TASK DESCRIPTION
Which lines in the entries below contain the string "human"? Show each of them in full.

--------------------------------------------------

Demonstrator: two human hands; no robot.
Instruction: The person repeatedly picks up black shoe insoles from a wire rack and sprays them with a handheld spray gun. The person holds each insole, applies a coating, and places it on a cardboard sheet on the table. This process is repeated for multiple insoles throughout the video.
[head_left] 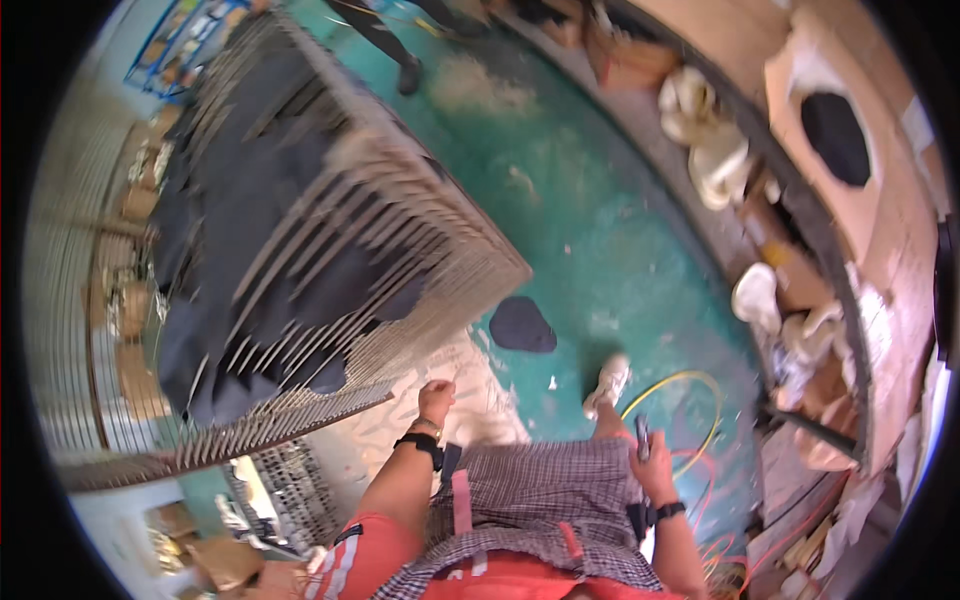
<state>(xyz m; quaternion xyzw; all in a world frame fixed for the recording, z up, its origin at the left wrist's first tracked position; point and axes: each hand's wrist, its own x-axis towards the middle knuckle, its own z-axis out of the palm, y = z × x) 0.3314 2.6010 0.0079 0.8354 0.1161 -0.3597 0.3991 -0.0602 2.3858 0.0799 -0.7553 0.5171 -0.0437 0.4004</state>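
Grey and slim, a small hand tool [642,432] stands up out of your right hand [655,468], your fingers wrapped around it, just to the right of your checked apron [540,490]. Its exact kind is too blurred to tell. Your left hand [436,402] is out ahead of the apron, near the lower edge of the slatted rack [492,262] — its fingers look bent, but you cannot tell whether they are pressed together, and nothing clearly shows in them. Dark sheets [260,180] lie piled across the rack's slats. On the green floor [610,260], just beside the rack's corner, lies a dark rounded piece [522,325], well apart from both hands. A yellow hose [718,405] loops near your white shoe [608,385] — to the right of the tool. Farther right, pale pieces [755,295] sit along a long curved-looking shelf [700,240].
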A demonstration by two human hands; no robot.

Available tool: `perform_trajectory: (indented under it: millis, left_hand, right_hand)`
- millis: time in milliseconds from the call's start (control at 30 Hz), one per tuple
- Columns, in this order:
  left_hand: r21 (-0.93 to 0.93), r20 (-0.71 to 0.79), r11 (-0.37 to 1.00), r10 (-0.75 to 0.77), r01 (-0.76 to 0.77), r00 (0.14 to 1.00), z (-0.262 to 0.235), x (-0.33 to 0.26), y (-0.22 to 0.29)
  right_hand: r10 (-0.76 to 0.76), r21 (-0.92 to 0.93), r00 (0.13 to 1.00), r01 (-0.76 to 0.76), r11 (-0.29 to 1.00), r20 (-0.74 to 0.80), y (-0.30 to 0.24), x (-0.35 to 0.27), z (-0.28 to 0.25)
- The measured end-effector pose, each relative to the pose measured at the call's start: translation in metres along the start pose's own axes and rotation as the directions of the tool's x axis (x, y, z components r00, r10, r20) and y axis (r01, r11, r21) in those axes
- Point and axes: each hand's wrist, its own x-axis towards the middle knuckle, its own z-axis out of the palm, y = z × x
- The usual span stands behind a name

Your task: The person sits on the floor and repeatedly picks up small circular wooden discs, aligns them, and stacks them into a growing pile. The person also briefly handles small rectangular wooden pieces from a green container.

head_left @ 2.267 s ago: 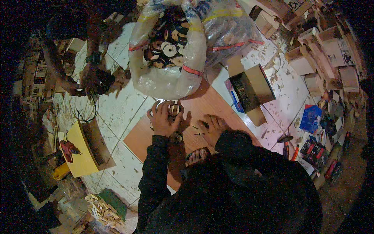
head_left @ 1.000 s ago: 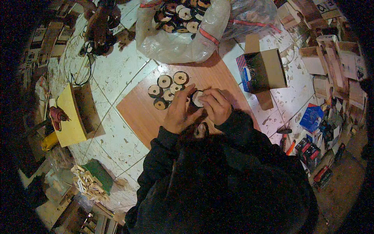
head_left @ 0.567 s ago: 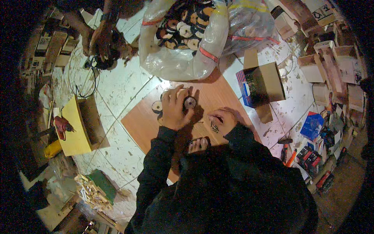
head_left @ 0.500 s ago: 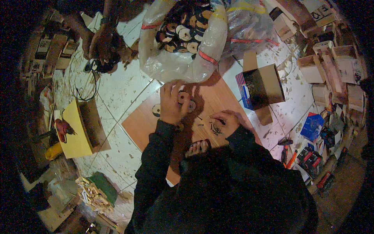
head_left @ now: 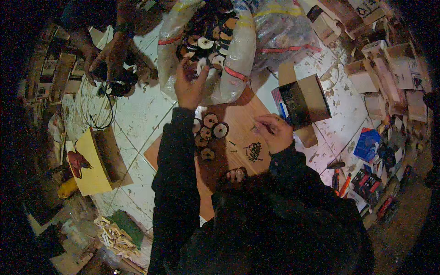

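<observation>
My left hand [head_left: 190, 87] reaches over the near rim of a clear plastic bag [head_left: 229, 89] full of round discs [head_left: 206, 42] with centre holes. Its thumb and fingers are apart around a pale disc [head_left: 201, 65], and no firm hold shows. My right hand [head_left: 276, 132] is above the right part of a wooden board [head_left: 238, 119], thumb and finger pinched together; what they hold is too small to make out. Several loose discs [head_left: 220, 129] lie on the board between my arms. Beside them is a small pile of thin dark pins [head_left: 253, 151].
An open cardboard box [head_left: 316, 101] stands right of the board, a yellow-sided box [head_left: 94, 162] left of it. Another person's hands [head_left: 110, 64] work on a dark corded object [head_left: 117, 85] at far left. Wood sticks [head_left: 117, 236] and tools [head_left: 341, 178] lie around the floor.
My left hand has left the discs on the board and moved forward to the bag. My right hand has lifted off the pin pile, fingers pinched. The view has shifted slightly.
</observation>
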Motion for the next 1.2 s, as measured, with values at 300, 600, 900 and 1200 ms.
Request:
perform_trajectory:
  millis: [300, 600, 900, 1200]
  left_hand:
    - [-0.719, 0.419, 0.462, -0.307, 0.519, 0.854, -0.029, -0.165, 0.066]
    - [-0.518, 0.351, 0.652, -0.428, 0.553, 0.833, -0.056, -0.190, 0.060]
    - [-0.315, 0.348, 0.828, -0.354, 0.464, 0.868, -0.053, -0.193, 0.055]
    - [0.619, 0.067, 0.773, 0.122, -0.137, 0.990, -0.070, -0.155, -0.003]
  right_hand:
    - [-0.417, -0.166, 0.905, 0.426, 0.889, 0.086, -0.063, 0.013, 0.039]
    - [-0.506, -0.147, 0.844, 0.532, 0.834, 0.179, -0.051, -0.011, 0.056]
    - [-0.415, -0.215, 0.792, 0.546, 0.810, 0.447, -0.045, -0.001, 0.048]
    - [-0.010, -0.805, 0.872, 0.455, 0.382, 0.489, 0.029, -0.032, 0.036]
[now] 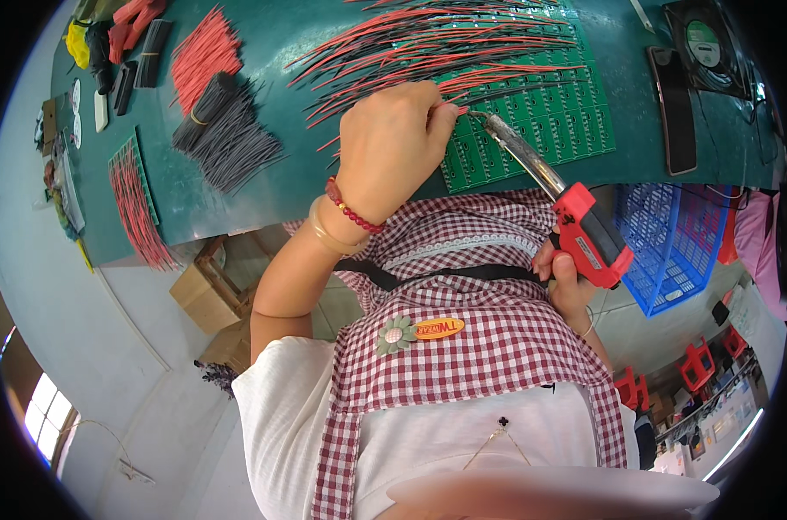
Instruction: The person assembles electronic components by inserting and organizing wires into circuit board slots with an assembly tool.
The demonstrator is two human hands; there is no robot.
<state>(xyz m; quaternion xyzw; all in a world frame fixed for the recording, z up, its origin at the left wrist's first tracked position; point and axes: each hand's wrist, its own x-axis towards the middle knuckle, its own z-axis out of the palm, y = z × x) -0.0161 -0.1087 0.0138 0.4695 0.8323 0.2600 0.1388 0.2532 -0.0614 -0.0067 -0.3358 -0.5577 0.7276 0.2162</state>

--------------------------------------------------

PROBLEM SOLUTION
Demonstrator: two human hands; no robot.
A demonstration by two human hands; no robot.
The demonstrator is two human hands; there is no robot.

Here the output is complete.